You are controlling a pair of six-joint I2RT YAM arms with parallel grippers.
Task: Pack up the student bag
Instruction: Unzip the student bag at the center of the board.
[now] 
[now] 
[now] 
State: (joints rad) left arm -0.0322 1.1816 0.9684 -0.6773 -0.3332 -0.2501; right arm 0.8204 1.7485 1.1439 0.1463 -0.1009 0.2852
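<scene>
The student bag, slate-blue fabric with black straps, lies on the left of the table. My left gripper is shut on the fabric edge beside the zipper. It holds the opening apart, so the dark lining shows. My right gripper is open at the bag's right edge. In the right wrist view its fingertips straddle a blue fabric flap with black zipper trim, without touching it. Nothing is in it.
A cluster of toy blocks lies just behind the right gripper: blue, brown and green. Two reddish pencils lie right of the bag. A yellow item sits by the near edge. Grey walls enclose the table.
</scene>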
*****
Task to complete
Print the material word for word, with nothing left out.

Output of the task
You are controlling a pair of six-joint I2RT YAM arms with parallel grippers.
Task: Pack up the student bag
Instruction: Unzip the student bag at the center of the board.
[now] 
[now] 
[now] 
State: (joints rad) left arm -0.0322 1.1816 0.9684 -0.6773 -0.3332 -0.2501; right arm 0.8204 1.7485 1.1439 0.1463 -0.1009 0.2852
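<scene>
The student bag, slate-blue fabric with black straps, lies on the left of the table. My left gripper is shut on the fabric edge beside the zipper. It holds the opening apart, so the dark lining shows. My right gripper is open at the bag's right edge. In the right wrist view its fingertips straddle a blue fabric flap with black zipper trim, without touching it. Nothing is in it.
A cluster of toy blocks lies just behind the right gripper: blue, brown and green. Two reddish pencils lie right of the bag. A yellow item sits by the near edge. Grey walls enclose the table.
</scene>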

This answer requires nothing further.